* EXERCISE DATA
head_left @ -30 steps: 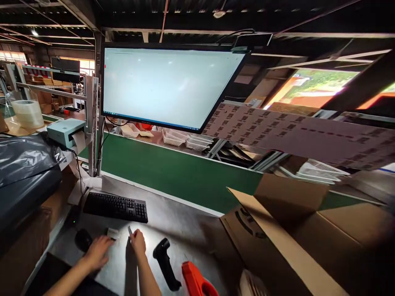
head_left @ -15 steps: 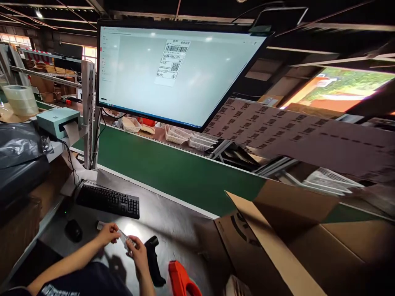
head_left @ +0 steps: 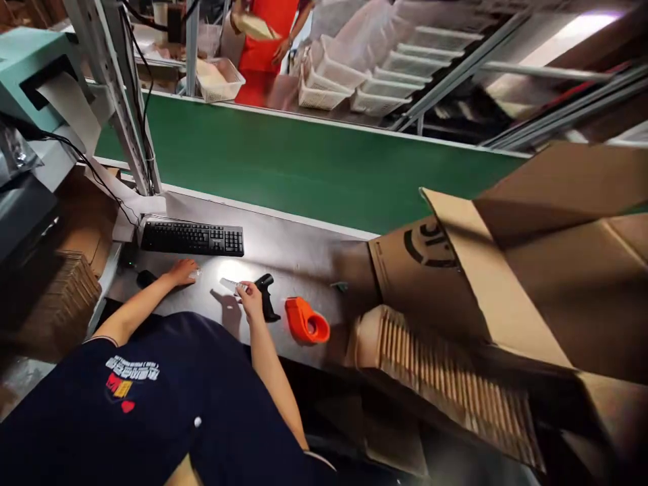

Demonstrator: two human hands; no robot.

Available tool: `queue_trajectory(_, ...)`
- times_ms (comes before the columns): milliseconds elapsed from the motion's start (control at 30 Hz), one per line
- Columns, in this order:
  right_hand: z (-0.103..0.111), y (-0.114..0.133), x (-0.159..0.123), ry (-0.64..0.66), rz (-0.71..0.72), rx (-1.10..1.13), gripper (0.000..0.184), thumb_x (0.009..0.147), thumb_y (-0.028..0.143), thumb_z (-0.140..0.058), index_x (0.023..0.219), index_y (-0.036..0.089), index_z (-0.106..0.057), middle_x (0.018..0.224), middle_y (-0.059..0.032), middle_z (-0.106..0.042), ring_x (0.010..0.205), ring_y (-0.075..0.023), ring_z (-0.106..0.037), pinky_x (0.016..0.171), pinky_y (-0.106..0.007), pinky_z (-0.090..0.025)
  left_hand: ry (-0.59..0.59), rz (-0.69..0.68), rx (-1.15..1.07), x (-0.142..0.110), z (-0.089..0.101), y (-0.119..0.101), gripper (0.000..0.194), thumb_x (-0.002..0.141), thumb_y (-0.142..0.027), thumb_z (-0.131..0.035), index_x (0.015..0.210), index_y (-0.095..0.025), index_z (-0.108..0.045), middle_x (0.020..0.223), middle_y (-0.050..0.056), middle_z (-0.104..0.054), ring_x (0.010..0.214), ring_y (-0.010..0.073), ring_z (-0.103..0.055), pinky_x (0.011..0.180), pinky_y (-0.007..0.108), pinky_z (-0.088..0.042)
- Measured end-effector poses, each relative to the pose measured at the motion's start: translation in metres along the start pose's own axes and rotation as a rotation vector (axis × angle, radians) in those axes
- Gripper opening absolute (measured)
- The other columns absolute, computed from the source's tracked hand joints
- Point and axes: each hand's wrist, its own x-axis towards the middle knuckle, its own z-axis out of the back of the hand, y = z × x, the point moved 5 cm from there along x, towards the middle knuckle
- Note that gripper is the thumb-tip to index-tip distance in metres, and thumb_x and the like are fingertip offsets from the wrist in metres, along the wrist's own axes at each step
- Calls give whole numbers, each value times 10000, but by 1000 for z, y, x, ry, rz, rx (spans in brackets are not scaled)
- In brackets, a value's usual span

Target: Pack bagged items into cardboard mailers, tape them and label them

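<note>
My right hand (head_left: 250,297) pinches a small white label (head_left: 231,285) just above the dark work table (head_left: 293,256), close beside a black barcode scanner (head_left: 266,295). My left hand (head_left: 181,272) rests on the table in front of the black keyboard (head_left: 192,237), fingers lying over a small pale object I cannot make out. A black mouse (head_left: 146,277) lies just left of that hand. An orange tape dispenser (head_left: 306,320) sits to the right of the scanner.
A green conveyor belt (head_left: 304,162) runs behind the table. A large open cardboard box (head_left: 531,256) stands at right with flattened cartons (head_left: 445,378) in front of it. A teal label printer (head_left: 30,74) is at upper left. A person in red (head_left: 263,40) stands beyond the belt by white baskets (head_left: 324,81).
The view has tilted down, so the monitor is out of sight. My hands have parted: the left went back to the table by the mouse, the right keeps the label near the scanner.
</note>
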Motion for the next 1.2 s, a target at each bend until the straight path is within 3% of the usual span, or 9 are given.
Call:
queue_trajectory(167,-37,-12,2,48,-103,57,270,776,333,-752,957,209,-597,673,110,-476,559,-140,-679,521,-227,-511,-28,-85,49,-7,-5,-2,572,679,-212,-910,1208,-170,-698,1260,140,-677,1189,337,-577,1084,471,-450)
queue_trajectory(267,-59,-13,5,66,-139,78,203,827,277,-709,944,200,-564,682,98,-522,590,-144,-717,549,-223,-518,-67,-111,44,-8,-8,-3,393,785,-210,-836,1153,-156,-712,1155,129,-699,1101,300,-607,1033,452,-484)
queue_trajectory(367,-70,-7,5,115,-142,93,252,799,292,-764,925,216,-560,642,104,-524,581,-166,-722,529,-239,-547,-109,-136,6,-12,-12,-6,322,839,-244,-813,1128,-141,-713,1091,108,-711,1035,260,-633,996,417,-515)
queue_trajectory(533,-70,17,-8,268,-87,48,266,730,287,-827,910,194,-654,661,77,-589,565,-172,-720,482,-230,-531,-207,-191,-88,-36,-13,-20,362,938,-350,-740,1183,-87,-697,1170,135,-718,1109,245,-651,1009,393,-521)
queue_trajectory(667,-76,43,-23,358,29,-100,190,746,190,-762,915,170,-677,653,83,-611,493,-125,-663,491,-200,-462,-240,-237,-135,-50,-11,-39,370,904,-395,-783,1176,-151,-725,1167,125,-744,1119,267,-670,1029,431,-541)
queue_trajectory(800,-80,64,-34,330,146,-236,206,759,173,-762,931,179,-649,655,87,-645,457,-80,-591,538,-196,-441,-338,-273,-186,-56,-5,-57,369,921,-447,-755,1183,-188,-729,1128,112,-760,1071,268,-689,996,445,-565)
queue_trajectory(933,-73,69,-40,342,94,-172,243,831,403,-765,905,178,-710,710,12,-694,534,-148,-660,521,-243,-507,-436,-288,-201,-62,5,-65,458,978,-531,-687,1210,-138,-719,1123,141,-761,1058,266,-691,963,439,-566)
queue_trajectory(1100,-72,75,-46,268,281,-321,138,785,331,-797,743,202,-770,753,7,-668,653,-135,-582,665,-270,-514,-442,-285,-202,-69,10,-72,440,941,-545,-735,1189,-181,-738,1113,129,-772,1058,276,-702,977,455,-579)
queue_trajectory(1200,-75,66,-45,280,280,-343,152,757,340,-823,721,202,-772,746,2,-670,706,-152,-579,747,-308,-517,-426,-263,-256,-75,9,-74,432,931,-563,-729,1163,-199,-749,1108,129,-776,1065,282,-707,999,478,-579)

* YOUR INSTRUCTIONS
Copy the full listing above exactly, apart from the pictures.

* SOLVED EXERCISE
head_left @ -30 steps: 
head_left @ -15 steps: 
head_left @ +0 steps: 

Demonstrator: two human hands; no robot.

Available tool: `queue_trajectory(_, ...)`
- times_ms (comes before the columns): milliseconds elapsed from the motion's start (control at 30 Hz), one per line
- Columns, in this order:
  right_hand: z (-0.103..0.111), y (-0.114..0.133), x (-0.159..0.123), ry (-0.64..0.66), rz (-0.71..0.72), rx (-1.10..1.13), gripper (0.000..0.184), thumb_x (0.009..0.147), thumb_y (-0.028..0.143), thumb_z (-0.140..0.058), index_x (0.023..0.219), index_y (-0.036..0.089), index_z (-0.106..0.057), middle_x (0.018..0.224), middle_y (-0.059..0.032), middle_z (-0.106..0.042), ring_x (0.010..0.205), ring_y (-0.075..0.023), ring_z (-0.106..0.037), pinky_x (0.016..0.171), pinky_y (-0.106..0.007), pinky_z (-0.090..0.025)
  left_hand: ry (-0.59..0.59), rz (-0.69..0.68), rx (-1.15..1.07), x (-0.142..0.110), z (-0.089..0.101), y (-0.119..0.101), gripper (0.000..0.194), thumb_x (-0.002..0.141), thumb_y (-0.142..0.027), thumb_z (-0.131..0.035), index_x (0.015..0.210), index_y (-0.095..0.025), index_z (-0.108..0.045), middle_x (0.020..0.223), middle_y (-0.050..0.056), middle_z (-0.104..0.054), ring_x (0.010..0.214), ring_y (-0.010..0.073), ring_z (-0.103..0.055), pinky_x (0.011..0.180), pinky_y (-0.007..0.108), pinky_z (-0.088..0.042)
- Measured end-effector poses, each relative to the pose measured at the motion's start: translation in metres along the start pose's own axes and rotation as a rotation vector (axis × angle, radians) in those axes
- Gripper opening absolute (measured)
- The other columns absolute, computed from the source's tracked hand joints
- Point and axes: each hand's wrist, its own x-axis towards the middle knuckle, its own z-axis out of the back of the hand, y = z × x, the point moved 5 cm from there along x, towards the middle knuckle
- Note that gripper is the thumb-tip to index-tip distance in metres, and thumb_x and the like are fingertip offsets from the wrist in metres, along the wrist's own axes at each step
- Calls give whole numbers, each value times 10000, but by 1000 for z, y, x, ry, rz, rx (spans in brackets are not scaled)
- In brackets, a value's usual span

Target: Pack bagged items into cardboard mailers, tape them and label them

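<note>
My right hand (head_left: 250,297) pinches a small white label (head_left: 231,285) just above the dark work table (head_left: 293,256), close beside a black barcode scanner (head_left: 266,295). My left hand (head_left: 181,272) rests on the table in front of the black keyboard (head_left: 192,237), fingers lying over a small pale object I cannot make out. A black mouse (head_left: 146,277) lies just left of that hand. An orange tape dispenser (head_left: 306,320) sits to the right of the scanner.
A green conveyor belt (head_left: 304,162) runs behind the table. A large open cardboard box (head_left: 531,256) stands at right with flattened cartons (head_left: 445,378) in front of it. A teal label printer (head_left: 30,74) is at upper left. A person in red (head_left: 263,40) stands beyond the belt by white baskets (head_left: 324,81).
The view has tilted down, so the monitor is out of sight. My hands have parted: the left went back to the table by the mouse, the right keeps the label near the scanner.
</note>
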Motion for the next 1.2 s, a target at each bend until the straight path is within 3% of the usual span, or 9 are given.
Call:
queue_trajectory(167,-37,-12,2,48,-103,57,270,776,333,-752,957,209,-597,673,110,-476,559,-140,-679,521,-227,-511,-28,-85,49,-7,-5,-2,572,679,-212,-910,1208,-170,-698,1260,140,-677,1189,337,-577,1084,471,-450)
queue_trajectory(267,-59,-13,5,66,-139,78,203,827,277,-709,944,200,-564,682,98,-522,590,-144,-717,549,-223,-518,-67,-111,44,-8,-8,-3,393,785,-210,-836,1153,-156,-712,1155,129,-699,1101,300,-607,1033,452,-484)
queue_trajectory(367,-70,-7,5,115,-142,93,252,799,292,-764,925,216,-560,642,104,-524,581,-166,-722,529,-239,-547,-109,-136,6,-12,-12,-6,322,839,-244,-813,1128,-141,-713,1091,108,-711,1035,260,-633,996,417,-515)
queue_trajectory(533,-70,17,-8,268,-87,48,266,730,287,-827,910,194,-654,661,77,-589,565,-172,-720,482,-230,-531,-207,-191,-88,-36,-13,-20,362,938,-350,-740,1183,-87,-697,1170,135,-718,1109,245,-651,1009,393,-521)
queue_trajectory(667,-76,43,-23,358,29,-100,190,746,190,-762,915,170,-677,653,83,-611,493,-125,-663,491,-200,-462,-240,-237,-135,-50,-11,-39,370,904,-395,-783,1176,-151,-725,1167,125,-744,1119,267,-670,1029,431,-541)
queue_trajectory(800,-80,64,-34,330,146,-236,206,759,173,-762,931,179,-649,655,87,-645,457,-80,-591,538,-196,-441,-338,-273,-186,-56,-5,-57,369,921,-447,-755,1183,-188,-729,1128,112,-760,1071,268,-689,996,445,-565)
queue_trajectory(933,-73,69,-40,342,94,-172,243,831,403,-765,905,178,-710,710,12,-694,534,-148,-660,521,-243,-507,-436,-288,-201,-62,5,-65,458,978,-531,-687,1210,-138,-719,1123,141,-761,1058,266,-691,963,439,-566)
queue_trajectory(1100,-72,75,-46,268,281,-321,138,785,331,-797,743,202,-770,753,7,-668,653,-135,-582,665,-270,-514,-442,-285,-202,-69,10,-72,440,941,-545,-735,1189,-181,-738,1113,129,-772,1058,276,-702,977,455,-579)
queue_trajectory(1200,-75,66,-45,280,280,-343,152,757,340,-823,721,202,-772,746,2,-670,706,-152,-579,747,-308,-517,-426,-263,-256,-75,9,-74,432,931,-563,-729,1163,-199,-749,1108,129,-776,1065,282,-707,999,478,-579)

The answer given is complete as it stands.